Exercise prompt
Return all lines from the listing below in which the string "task" occurs.
──────── Source material
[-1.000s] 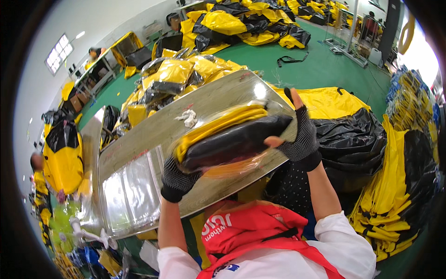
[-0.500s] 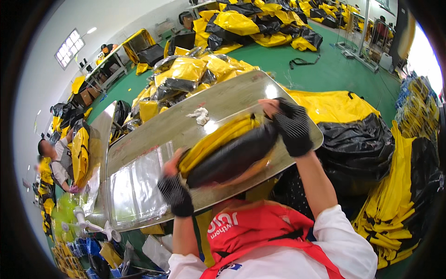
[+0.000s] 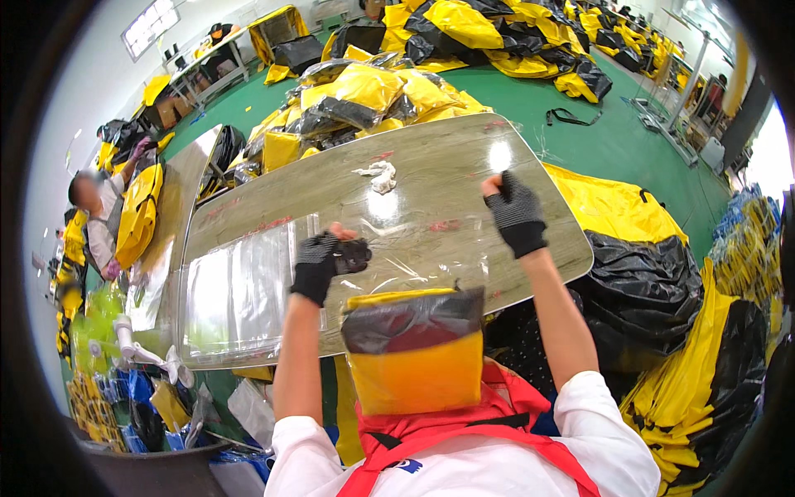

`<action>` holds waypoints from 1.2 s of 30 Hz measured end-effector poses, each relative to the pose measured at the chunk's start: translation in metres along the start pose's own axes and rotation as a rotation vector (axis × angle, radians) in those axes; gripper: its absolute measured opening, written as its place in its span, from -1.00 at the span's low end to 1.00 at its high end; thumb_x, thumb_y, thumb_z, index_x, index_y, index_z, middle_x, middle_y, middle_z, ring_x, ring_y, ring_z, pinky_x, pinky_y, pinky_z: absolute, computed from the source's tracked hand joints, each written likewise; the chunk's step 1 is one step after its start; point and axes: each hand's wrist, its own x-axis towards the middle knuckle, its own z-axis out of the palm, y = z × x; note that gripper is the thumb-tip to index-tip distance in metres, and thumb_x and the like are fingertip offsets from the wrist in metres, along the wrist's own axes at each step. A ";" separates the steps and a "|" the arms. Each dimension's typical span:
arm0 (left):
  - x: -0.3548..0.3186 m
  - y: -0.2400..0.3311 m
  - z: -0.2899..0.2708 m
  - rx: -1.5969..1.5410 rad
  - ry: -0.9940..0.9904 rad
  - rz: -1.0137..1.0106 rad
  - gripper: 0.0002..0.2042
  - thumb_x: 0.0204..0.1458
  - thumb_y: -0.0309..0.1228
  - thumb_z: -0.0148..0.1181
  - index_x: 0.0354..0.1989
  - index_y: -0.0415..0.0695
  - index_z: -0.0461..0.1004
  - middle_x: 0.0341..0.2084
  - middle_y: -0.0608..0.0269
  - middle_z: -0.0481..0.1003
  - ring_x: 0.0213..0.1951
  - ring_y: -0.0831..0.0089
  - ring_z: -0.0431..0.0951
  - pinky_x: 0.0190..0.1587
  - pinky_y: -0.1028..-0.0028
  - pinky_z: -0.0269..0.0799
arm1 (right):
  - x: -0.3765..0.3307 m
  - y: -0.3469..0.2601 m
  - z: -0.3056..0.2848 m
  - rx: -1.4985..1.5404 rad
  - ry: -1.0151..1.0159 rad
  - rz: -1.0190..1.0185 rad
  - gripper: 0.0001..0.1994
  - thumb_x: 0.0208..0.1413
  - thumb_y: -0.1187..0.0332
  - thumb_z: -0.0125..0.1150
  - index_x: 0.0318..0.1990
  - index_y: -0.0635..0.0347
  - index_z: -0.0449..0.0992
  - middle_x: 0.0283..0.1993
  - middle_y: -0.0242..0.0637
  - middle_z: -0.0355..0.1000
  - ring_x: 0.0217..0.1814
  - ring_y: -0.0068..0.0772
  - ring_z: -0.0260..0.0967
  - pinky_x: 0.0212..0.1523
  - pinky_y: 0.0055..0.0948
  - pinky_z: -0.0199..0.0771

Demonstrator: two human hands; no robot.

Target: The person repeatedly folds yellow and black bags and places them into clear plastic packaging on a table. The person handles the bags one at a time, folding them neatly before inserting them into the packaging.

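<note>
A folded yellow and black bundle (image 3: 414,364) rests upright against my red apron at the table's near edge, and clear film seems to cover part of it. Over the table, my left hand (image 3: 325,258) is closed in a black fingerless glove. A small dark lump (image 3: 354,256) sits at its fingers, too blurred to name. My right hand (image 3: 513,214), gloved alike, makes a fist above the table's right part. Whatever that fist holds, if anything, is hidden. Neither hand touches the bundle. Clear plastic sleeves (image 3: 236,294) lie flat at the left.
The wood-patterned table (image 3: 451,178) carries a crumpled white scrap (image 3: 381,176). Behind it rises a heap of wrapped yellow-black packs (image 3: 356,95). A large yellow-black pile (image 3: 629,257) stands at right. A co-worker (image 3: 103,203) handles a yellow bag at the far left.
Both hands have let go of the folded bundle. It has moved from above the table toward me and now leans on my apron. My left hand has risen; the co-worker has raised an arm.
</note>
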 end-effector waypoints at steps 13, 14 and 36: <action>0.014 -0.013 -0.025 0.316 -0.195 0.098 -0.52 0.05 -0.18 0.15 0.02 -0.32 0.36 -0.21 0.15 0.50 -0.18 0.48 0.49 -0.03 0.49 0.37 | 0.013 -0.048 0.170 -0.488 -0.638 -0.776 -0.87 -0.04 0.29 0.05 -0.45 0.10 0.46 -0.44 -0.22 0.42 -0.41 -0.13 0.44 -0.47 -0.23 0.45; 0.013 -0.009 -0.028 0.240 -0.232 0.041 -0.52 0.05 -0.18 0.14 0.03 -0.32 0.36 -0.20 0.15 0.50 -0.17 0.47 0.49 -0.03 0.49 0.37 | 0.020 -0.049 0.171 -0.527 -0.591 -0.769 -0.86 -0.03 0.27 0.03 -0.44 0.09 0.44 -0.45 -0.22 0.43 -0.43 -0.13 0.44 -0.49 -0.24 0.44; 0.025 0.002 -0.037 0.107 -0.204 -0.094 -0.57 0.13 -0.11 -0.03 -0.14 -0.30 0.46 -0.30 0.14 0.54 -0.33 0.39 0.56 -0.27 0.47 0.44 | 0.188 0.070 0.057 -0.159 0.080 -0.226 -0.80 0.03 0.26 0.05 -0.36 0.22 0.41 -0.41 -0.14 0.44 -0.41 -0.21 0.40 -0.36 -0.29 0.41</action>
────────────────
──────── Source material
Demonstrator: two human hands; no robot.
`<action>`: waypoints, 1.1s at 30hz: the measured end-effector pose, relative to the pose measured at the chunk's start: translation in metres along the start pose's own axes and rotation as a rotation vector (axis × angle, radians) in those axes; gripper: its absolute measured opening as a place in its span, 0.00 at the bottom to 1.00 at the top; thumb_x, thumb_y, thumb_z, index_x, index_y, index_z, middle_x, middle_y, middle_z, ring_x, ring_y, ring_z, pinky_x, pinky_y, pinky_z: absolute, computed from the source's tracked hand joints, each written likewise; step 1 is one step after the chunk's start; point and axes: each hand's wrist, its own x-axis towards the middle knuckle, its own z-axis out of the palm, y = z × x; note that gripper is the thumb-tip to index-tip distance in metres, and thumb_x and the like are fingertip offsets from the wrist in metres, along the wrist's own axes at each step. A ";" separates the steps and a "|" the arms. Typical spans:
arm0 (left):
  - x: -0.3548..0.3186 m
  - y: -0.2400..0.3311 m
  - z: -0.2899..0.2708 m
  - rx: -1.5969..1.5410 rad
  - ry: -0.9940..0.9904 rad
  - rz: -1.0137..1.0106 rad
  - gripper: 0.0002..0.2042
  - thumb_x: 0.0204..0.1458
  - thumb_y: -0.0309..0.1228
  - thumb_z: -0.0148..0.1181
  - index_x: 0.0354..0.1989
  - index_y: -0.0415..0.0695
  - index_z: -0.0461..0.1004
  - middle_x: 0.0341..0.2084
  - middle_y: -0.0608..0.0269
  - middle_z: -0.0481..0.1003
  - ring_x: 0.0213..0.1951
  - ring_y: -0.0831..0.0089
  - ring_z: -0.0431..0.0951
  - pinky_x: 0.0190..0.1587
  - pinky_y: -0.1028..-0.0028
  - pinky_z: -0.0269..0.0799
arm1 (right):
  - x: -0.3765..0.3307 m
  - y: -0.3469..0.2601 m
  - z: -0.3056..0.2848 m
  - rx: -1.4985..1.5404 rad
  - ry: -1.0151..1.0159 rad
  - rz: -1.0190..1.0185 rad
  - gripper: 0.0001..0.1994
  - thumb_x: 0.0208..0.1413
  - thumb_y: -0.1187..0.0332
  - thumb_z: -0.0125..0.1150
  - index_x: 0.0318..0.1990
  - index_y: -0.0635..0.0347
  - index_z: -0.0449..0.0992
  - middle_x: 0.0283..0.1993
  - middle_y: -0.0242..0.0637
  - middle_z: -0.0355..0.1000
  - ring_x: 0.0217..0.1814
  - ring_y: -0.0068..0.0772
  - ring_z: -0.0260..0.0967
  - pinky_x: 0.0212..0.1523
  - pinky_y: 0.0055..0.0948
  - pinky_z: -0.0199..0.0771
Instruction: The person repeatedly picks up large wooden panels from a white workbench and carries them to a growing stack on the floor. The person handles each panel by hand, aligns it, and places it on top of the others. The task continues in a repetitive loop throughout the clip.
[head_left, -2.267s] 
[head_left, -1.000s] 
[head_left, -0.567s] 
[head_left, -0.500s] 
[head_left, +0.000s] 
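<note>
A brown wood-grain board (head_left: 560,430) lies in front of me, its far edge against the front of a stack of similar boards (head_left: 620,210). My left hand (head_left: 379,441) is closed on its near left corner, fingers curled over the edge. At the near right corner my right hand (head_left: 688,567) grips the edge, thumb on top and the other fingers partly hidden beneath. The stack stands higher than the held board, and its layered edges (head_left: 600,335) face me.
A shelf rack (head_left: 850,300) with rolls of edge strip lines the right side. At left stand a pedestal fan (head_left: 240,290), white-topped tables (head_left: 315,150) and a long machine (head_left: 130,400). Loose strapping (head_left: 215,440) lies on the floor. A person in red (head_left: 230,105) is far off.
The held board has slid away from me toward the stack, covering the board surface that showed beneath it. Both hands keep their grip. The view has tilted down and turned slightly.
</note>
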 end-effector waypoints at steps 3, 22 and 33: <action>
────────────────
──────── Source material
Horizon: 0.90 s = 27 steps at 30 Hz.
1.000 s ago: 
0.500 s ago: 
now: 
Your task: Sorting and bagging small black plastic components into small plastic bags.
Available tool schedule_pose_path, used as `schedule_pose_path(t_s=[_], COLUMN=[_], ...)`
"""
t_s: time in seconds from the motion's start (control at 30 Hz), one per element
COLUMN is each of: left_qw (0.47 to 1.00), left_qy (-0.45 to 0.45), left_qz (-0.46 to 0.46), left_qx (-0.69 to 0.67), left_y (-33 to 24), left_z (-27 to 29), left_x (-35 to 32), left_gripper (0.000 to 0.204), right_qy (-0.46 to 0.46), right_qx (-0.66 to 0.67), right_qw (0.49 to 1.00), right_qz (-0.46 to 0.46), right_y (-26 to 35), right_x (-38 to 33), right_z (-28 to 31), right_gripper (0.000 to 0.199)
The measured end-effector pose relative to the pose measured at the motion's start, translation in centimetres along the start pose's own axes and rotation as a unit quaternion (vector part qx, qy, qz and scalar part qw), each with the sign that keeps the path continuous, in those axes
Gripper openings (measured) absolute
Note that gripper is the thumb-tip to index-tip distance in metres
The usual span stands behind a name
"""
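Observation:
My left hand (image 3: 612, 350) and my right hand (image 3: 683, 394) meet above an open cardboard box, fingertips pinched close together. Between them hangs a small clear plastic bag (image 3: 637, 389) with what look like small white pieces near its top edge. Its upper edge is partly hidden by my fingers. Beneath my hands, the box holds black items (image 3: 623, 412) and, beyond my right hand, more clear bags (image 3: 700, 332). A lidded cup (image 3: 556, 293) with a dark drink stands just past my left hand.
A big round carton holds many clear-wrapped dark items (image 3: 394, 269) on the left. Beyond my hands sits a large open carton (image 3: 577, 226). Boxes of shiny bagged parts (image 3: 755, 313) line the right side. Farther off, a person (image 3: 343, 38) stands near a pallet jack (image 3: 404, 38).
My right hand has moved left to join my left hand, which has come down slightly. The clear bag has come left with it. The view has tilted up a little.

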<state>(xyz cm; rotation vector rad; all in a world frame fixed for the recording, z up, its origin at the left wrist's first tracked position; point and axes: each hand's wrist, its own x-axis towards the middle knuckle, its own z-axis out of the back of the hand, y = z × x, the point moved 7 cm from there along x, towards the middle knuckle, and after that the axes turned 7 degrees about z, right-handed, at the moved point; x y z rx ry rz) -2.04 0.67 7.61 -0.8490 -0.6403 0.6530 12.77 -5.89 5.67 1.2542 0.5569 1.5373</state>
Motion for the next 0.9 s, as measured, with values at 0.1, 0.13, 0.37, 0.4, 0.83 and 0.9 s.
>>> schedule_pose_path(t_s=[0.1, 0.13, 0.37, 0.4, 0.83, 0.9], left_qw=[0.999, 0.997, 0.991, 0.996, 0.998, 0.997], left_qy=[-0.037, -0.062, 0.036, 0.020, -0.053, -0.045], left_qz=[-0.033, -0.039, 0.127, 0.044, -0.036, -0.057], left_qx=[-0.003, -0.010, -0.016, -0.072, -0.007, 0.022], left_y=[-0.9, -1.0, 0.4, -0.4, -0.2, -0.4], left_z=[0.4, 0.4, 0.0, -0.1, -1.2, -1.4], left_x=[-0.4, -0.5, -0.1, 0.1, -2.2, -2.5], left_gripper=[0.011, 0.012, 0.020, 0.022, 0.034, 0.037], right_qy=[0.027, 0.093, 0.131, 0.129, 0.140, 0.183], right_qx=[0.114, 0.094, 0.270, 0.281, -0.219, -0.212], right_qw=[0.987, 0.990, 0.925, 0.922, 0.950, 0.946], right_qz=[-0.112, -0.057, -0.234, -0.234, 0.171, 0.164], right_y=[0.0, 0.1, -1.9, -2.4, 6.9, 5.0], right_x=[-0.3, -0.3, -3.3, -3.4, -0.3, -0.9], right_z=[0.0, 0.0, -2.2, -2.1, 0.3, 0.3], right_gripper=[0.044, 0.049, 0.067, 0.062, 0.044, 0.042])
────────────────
Answer section
Instruction: The person repeatedly picks up large wooden panels from a white workbench and carries them to a growing stack on the floor. The person handles each panel by hand, aligns it, and places it on top of the others. The task continues in a repetitive loop throughout the clip.
Your task: Sorting and bagging small black plastic components into small plastic bags.

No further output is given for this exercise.